Task directions
Nothing outside the stretch is wanted. Repeat exactly the lines of the listing below from the one that contains "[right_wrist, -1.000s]" through the one that contains "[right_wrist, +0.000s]", both ends included.

Dataset content

────

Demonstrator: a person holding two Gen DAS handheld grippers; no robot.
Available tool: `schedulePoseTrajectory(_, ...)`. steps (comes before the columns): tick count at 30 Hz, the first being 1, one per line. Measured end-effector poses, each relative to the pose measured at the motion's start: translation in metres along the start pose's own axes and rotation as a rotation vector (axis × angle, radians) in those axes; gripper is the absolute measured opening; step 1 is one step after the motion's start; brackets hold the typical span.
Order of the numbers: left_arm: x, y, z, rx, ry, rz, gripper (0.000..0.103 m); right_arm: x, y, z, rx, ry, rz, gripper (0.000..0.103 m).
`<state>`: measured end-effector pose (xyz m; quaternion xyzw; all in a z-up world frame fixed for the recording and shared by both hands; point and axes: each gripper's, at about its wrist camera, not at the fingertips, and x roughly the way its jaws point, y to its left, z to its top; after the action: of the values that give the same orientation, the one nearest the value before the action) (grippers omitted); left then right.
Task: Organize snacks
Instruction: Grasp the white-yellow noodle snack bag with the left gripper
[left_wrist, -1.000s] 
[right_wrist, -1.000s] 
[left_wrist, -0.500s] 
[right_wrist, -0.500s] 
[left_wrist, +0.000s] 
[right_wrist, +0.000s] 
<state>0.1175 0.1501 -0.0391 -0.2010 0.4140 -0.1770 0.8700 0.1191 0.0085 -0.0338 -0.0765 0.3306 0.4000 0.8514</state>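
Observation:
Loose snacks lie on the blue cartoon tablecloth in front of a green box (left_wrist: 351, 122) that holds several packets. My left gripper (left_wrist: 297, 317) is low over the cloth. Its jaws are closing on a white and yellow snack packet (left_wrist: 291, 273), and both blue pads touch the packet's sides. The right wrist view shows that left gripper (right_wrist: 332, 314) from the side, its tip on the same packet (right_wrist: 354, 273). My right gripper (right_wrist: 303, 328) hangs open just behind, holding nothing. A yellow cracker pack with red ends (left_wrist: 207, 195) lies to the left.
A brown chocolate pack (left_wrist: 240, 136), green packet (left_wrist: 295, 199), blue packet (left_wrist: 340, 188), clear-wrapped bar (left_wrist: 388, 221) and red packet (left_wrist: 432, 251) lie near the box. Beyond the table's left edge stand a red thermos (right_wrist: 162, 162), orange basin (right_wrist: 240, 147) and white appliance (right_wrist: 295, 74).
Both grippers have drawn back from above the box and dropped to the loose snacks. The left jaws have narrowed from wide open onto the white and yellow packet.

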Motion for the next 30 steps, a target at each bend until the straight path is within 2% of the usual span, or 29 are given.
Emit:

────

Solution for this problem
[right_wrist, -1.000s] 
[left_wrist, -0.500s] 
[right_wrist, -0.500s] 
[left_wrist, +0.000s] 
[right_wrist, +0.000s] 

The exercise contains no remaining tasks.